In fact, credit2 uses CPU topology to decide how to arrange
its internal runqueues. Before this change, only 'one runqueue
per socket' was allowed. However, experiments have shown that,
for instance, having one runqueue per physical core improves
performance, especially in case hyperthreading is available.

In general, it makes sense to allow users to pick one runqueue
arrangement at boot time, so that:
 - more experiments can be easily performed to even better
   assess and improve performance;
 - one can select the best configuration for his specific
   use case and/or hardware.

This patch enables the above.

Note that, for correctly arranging runqueues to be per-core,
just checking cpu_to_core() on the host CPUs is not enough.
In fact, cores (and hyperthreads) on different sockets, can
have the same core (and thread) IDs! We, therefore, need to
check whether the full topology of two CPUs matches, for
them to be put in the same runqueue.

Note also that the default (although not functional) for
credit2, since now, has been per-socket runqueue. This patch
leaves things that way, to avoid mixing policy and technical
changes.

Finally, it would be a nice feature to be able to select
a particular runqueue arrangement, even when creating a
Credit2 cpupool.
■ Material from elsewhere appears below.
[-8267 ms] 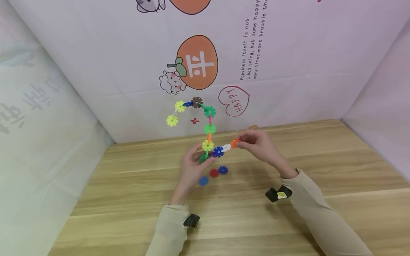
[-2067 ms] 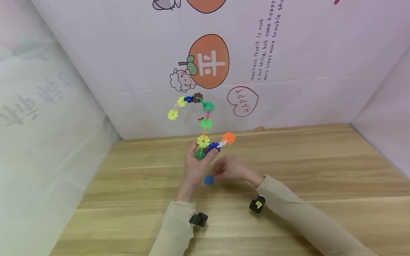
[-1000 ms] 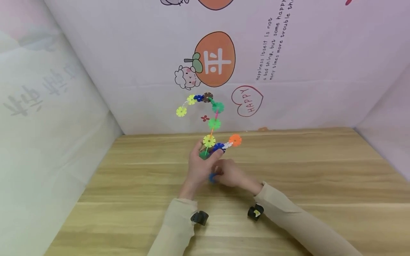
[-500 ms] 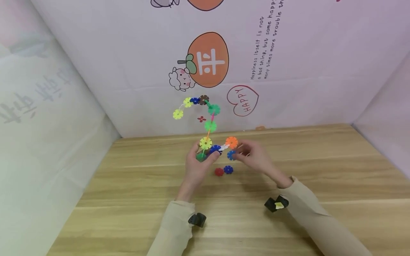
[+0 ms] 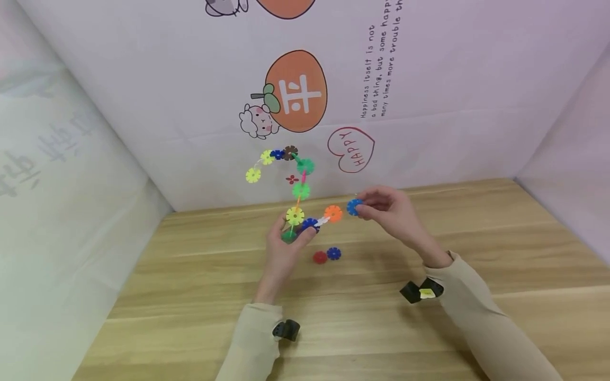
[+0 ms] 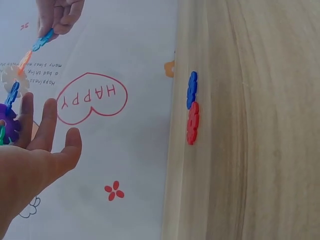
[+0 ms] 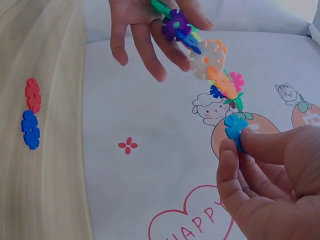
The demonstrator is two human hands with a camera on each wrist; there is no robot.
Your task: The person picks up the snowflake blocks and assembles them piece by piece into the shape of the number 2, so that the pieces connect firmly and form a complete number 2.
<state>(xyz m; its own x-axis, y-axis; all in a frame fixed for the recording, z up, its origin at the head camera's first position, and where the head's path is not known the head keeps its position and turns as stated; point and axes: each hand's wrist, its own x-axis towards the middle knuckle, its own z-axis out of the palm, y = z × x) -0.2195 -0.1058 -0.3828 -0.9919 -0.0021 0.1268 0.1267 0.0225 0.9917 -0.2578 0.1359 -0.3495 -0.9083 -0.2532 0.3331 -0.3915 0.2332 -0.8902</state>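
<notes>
My left hand [image 5: 280,255] holds a chain of interlocking plastic snowflake discs [image 5: 305,166] near its lower bend, thumb by a dark blue disc [image 5: 310,225]. From there the chain rises and curls over to the left, ending in a yellow disc [image 5: 253,175]. Its short right-hand arm runs through a white disc [image 7: 206,60] to an orange disc [image 5: 333,214] at the end. My right hand [image 5: 396,216] pinches a loose light blue snowflake disc [image 5: 354,207] between thumb and fingers. In the head view a small gap separates this disc from the orange one.
A red disc [image 5: 320,257] and a dark blue disc [image 5: 334,253] lie side by side on the wooden table [image 5: 190,317], below the chain. Behind the table stands a white printed backdrop [image 5: 190,106], with a pale sheet [image 5: 57,211] at the left.
The right hand has let go of the orange disc, which stays on the chain. It has picked up the light blue disc from the table and lifted it up and right beside the orange one.
</notes>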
This is left as future work.

Signed-off-by: Dario Faggioli <dario.faggioli@citrix.com>
Signed-off-by: Uma Sharma <uma.sharma523@gmail.com>
---
Cc: George Dunlap <george.dunlap@eu.citrix.com>
Cc: Uma Sharma <uma.sharma523@gmail.com>
Cc: Juergen Gross <jgross@suse.com>
---
Changes from v2:
 * valid strings  are now in an array, that we scan during
   parameter parsing, as suggested during review.

Cahnges from v1:
 * fix bug in parameter parsing, and start using strcmp()
   for that, as requested during review.
---
 docs/misc/xen-command-line.markdown |   19 ++++++++
 xen/common/sched_credit2.c          |   83 +++++++++++++++++++++++++++++++++--
 2 files changed, 97 insertions(+), 5 deletions(-)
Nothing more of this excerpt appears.